What this task involves | Within the listing below, give again exactly the lines between the one containing "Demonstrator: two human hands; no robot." and the one containing "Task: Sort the", inclusive, pictures left aside.

────────────────────────────────────────

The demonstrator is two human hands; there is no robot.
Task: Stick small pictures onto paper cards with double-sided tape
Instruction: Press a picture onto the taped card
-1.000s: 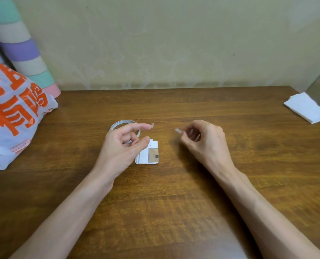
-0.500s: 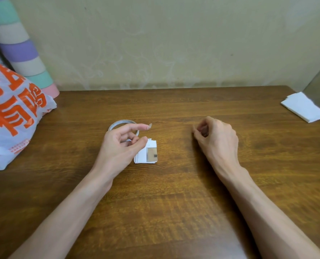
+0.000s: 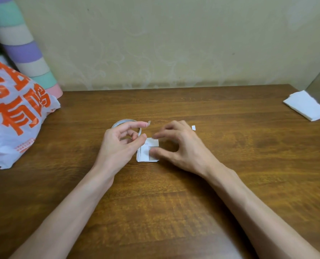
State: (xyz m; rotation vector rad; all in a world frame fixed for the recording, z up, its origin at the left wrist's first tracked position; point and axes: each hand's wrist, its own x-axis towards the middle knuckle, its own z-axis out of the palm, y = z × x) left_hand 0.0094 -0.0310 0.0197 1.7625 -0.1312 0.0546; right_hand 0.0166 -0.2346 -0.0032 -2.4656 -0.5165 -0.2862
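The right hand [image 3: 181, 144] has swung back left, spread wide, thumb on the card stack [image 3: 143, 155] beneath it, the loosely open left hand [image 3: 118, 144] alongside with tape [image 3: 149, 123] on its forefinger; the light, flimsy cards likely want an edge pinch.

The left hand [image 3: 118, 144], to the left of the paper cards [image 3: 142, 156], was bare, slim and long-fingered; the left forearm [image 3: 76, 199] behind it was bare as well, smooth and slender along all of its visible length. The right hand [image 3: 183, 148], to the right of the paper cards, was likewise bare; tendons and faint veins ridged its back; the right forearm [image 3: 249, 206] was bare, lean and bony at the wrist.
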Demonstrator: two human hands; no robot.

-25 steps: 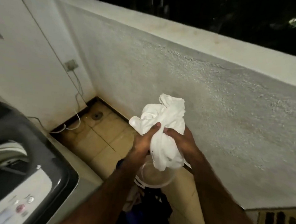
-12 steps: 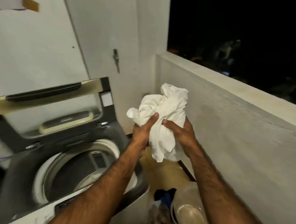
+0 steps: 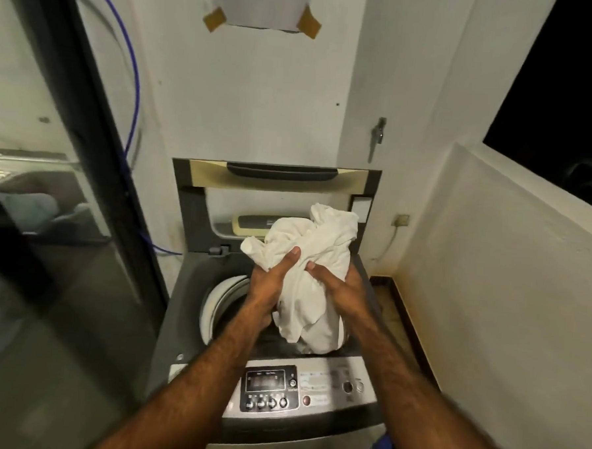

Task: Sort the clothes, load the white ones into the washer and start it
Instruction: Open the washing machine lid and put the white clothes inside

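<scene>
1. The step in hand looks to be the loading one: a bunched white garment (image 3: 314, 276) is held over the open washer (image 3: 188, 297) in the lower middle of the frame, with the lid (image 3: 276, 175) standing upright behind it
2. The left hand (image 3: 274, 281) grips the bundle from the left, thumb laid across the cloth and the other fingers curled out of sight beneath; the right hand (image 3: 339, 286) clasps it from the right, its fingers wrapped round the far side
3. The garment hangs above the right part of the drum opening (image 3: 216, 306), its lower end drooping to about the opening's front rim; whether it touches the rim I cannot tell
4. Its long axis runs roughly up and down the frame, tilted a little, with the crumpled top toward the upper right near the lid and the loose tail pointing down toward the control panel (image 3: 269, 387)
5. Next, I judge, the hands need to lower the bundle left and down into the drum and let go, making sure no tail lies over the rim
</scene>
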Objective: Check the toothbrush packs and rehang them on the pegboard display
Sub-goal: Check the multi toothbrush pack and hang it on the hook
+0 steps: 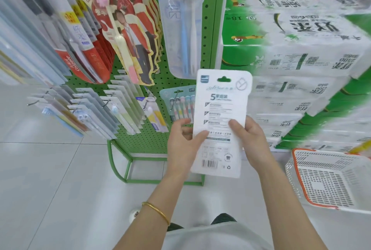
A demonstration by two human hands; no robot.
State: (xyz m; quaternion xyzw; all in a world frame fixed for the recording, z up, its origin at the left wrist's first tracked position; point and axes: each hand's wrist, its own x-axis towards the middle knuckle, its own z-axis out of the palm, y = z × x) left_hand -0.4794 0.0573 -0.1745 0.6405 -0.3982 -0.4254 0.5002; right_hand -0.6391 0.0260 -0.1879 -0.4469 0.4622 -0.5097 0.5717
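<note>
head view: a person held a white toothbrush pack upright in front of the green pegboard display, its printed back and barcode turned to the camera. the left hand gripped the pack's left edge, thumb laid across the print and fingers behind. the right hand pinched the right edge the same way. both held at about mid-height, which left the hang hole at the top free.

the pack looked light and flat, a thin card and film sleeve likely to bend if squeezed at the middle. its smooth face could slide under a loose thumb. an edge grip low down, as here, would probably suit threading the hole onto a peg, with one hand free to steady the top.

just behind it, a matching five-brush pack hung on a hook, the likely place to rehang it. stacked tissue bales stood to the right, and a white basket with an orange rim sat near the floor.
</note>
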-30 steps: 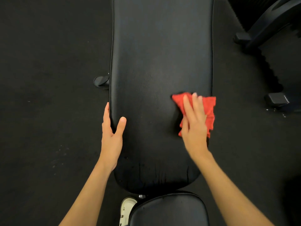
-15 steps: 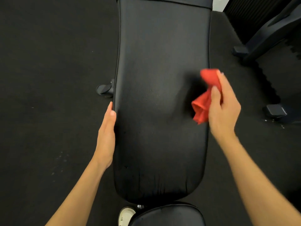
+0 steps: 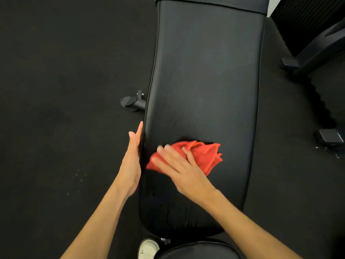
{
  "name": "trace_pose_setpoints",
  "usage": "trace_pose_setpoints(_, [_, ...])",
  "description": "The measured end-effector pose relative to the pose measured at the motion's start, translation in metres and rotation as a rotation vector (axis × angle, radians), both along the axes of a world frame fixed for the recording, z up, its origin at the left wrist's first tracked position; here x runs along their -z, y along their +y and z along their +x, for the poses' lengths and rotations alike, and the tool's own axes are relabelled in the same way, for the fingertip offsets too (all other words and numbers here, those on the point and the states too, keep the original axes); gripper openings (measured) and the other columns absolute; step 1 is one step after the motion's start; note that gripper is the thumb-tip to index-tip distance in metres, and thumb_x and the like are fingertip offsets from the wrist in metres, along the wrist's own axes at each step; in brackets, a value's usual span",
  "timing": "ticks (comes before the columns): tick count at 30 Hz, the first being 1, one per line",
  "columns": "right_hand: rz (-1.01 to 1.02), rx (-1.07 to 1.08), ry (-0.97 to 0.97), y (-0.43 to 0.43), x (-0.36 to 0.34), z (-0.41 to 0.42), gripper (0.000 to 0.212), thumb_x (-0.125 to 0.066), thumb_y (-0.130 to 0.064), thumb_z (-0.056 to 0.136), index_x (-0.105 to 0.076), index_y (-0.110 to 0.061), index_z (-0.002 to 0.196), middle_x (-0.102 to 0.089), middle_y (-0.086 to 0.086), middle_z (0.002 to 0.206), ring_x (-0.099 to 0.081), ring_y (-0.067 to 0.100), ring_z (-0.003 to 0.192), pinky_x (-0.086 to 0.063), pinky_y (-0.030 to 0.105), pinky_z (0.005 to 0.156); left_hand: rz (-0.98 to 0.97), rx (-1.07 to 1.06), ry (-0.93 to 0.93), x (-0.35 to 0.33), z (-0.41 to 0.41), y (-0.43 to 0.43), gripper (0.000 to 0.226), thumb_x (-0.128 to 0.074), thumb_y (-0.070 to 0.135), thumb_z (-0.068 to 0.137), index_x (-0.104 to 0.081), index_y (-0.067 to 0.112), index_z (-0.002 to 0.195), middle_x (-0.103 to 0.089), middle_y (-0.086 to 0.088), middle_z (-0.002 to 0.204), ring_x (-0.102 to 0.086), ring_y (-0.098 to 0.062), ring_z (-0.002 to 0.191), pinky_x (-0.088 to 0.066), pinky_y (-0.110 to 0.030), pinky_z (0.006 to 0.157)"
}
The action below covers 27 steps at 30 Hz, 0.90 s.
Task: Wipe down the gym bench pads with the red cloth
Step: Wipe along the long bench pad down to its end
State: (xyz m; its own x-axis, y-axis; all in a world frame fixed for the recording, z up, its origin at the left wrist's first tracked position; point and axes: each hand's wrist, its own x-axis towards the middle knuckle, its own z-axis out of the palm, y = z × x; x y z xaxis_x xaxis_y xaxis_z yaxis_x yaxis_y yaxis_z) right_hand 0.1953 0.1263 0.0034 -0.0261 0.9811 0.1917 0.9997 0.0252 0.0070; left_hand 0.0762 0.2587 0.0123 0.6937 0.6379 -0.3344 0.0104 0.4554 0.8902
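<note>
The right hand [image 3: 182,170] lies flat, palm down, fingers spread, on a crumpled red cloth [image 3: 202,156] and presses it against the long black vinyl bench pad [image 3: 205,81]. It pins the cloth rather than clutching it; the fingertips are blurred. The cloth sits on the near third of the pad, bunched under and beyond the fingers, with its folded corners sticking out past the thumb side of that hand and one corner showing past the little-finger side.

The left hand [image 3: 131,161] is flattened, fingers straight and together, edge-on against the left side of the same pad, just beside the cloth hand across a narrow strip of bare vinyl. It grasps nothing; whether its palm actually touches the pad's side wall cannot be told.

Beyond the left hand's fingertips, a black round-capped metal frame foot [image 3: 131,103] pokes out from under the pad onto the dark rubber floor [image 3: 56,90]. Below both forearms, nearer the person, the rounded edge of a second black vinyl seat pad [image 3: 197,249] shows, and just left of it the toe of a pale shoe [image 3: 148,248]. Well off to the right of the right hand stand the black legs of other gym equipment [image 3: 313,53].
</note>
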Motion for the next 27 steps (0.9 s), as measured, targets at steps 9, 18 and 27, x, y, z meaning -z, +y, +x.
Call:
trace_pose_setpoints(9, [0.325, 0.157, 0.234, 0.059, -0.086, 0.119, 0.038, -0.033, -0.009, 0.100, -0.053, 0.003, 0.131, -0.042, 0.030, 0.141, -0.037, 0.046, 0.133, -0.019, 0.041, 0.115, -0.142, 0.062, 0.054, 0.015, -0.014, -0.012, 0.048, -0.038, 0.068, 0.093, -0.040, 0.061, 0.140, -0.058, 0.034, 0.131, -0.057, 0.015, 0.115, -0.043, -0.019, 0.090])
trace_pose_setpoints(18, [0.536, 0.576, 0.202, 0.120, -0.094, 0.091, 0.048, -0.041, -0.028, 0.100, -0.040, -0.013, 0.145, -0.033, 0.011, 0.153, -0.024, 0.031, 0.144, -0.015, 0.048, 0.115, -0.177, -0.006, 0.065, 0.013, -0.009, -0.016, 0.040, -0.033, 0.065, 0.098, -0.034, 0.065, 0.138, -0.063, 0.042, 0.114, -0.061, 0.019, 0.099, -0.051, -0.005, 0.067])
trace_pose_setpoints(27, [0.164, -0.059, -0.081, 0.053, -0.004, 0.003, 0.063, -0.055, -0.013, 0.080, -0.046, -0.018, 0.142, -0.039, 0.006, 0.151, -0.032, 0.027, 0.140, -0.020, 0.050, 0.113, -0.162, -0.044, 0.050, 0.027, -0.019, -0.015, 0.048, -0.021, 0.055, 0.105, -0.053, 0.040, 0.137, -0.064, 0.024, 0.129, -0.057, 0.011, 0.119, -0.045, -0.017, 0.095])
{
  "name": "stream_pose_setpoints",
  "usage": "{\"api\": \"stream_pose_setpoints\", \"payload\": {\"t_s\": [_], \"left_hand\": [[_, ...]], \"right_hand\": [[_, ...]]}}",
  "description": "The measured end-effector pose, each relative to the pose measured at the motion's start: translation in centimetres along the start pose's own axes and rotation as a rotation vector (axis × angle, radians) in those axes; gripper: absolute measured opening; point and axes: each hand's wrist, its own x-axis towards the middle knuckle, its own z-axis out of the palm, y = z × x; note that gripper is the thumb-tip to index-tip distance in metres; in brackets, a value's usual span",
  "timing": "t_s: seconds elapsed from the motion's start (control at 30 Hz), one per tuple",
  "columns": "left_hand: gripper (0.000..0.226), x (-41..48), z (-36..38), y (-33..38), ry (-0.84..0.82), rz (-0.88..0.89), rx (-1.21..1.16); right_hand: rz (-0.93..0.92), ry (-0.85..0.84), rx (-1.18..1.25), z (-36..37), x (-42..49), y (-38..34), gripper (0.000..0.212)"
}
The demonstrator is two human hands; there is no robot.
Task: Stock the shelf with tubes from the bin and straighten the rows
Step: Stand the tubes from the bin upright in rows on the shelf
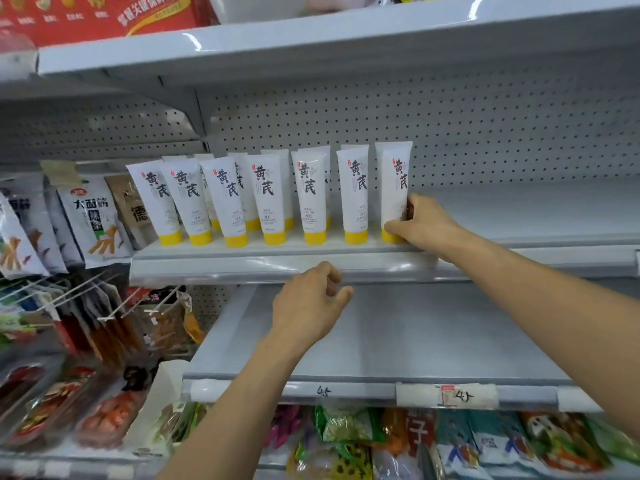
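Several white tubes (pixel 266 199) with yellow caps and black lettering stand cap-down in two rows on the middle shelf (pixel 242 265). My right hand (pixel 420 221) grips the lower part of the rightmost tube (pixel 394 181), which stands at the shelf's front edge. My left hand (pixel 308 303) hovers just below that shelf's front lip, fingers loosely curled, holding nothing. The front-row tubes on the left lean slightly. No bin is in view.
To the right of the tubes the middle shelf is bare. The shelf below (pixel 398 334) holds nothing and carries price labels (pixel 450 394). Snack packets (pixel 93 220) hang on pegs at the left. Bagged goods (pixel 485 441) fill the bottom shelf. A red box (pixel 104 15) sits up top.
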Motion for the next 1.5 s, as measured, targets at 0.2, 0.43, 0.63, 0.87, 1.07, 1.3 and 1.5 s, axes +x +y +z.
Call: {"api": "stream_pose_setpoints", "payload": {"t_s": [0.2, 0.43, 0.63, 0.87, 1.07, 1.3, 1.5], "left_hand": [[0.023, -1.7, -0.5, 0.3, 0.007, 0.019, -0.07], [0.033, -6.3, 0.3, 0.3, 0.029, 0.0, -0.122], [0.03, -11.7, 1.6, -5.2, -0.034, -0.179, -0.134], [0.023, -17.8, 2.9, -17.6, -0.137, -0.566, -0.168], [0.017, -21.2, 6.5, -29.5, -0.23, -0.84, -0.258], [0.004, -26.0, 15.0, -43.5, -0.447, -1.183, -0.32], [0.039, -27.5, 23.9, -46.3, -0.682, -1.183, -0.234]], "right_hand": [[-0.05, 0.241, -0.176, -0.4, -3.5, 1.2, 0.04], [-0.261, 0.054, -0.311, 2.1, -11.2, 3.0, 0.03], [-0.219, -0.221, -0.35, 7.2, -15.2, 5.0, 0.03], [-0.155, -0.56, -0.285, 18.7, -18.5, 7.1, 0.022], [-0.07, -0.809, -0.237, 32.4, -19.9, 8.5, 0.015], [-0.008, -1.087, -0.335, 49.8, -22.2, 12.6, 0.022], [-0.087, -1.107, -0.484, 60.3, -23.0, 16.7, 0.04]]}}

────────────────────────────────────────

Answer box |
Demonstrator: two human hands; no robot.

-25 steps: 
-12 steps: 
+0 steps: 

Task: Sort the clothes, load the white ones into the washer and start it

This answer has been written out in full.